Page:Ribot - Revue philosophique de la France et de l’étranger, tome 19.djvu/454

Le texte de cette page a été corrigé et est conforme au fac-similé.
450
revue philosophique

III. — On voit d’après cet exposé l’infinie variété des questions auxquelles il est touché dans ce petit livre. Tous les problèmes, qui préoccupent aujourd’hui la conscience publique, sont successivement traités et avec une rare indépendance. Les économistes de l’école orthodoxe ont pour leur idéal un culte parfois superstitieux : la liberté est devenue pour eux une sorte d’idole, à laquelle ils sacrifient volontiers tout le reste[1]. M. Fouillée n’a pas cette foi exclusive. Assurément il aime beaucoup la liberté ; mais il croit aussi que la vie sociale ne serait pas plus mauvaise, si elle était plus régulière et mieux équilibrée. Il a dans l’initiative individuelle une grande confiance ; mais il lui semble que les choses n’iraient pas plus mal si on produisait moins et si on s’aimait plus. Il reconnaît que l’individu doit s’appartenir et disposer de lui-même ; mais il n’oublie pas que les enfants ont besoin d’une éducation et d’une discipline et que les hommes ne sont trop souvent que de grands et terribles enfants. En un mot, à moins qu’on ne compte beaucoup sur la Providence, comme faisait Bastiat, il lui parait difficile que du jeu spontané des égoïsmes résulte miraculeusement l’harmonie des intérêts.
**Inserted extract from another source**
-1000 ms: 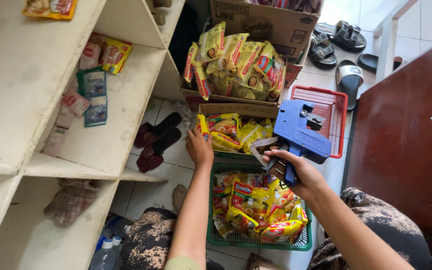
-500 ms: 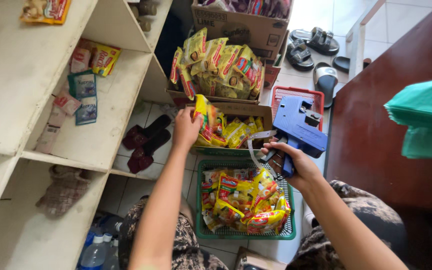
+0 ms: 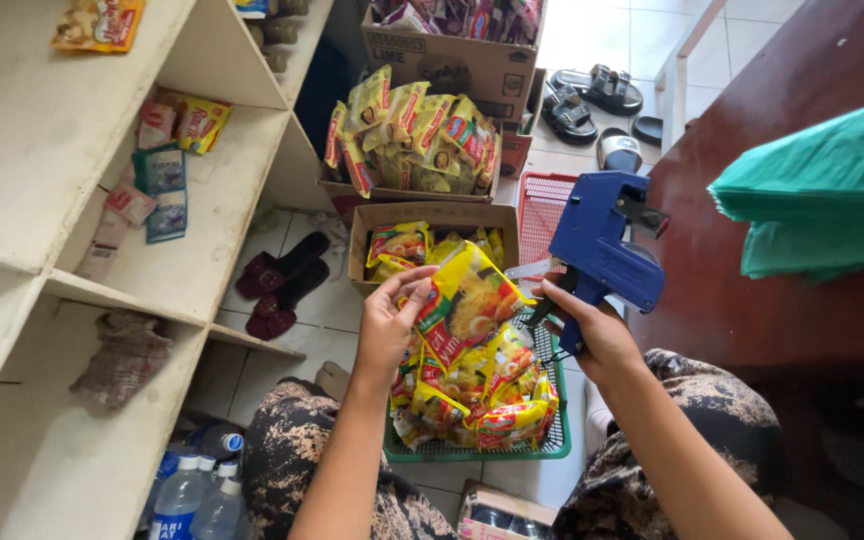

On a tout dit sur le charme que donne aux livres de M. Fouillée sa brillante dialectique. Il ne fait pas un pas en avant, sans qu’un adversaire surgisse et qu’un combat s’engage ; quelque chose d’étincelant comme l’éclair des épées passe devant nos yeux ; et puis tout s’achève par une réconciliation. Mais ce procédé n’est pas pour notre auteur un simple artifice dramatique ; c’est avant tout une méthode scientifique. C’est, suivant lui, le meilleur moyen de prévenir les opinions exclusives et les jugements absolus. En effet, le sociologue ne saurait trop se défier des solutions simples ; car il n’est point d’esprit assez puissant pour embrasser d’un regard l’infinie complexité des évènements sociaux. Mais il ne faut pas oublier non plus que la richesse des détails, la variété des formes, la diversité des couleurs n’exclut nulle part l’unité de l’ensemble. Celle-ci ne fait que devenir plus savante quand la réalité devient plus complexe. Bien loin de disparaître, c’est chez les êtres supérieurs qu’elle se manifeste avec le plus d’éclat. Ce qu’il faut craindre par-dessus tout, ce n’est donc pas tant les principes absolus que les idées arides et sèches, immuables comme le roc, incapables de vivre et d’évoluer. Un système de pensées est destiné à figurer un système de choses ; il doit donc être vivant comme elles ; croître et se développer comme les vivants. C’est pourquoi il doit naître d’un germe, c’est-à-dire d’une idée simple à l’origine, mais qui peu à peu se divise, se différencie, éveille la vie autour d’elle, entraîne dans son tourbillon les idées et les faits qui tombent dans sa sphère d’action, s’organise, se

  1. Dans ses nos de novembre (page 354) et de décembre (page 535), Le journal des Économistes, tranchant hardiment une question qui divise les médecins, condamne les quarantaines au nom de la liberté. C’est pousser un peu loin le libre échange.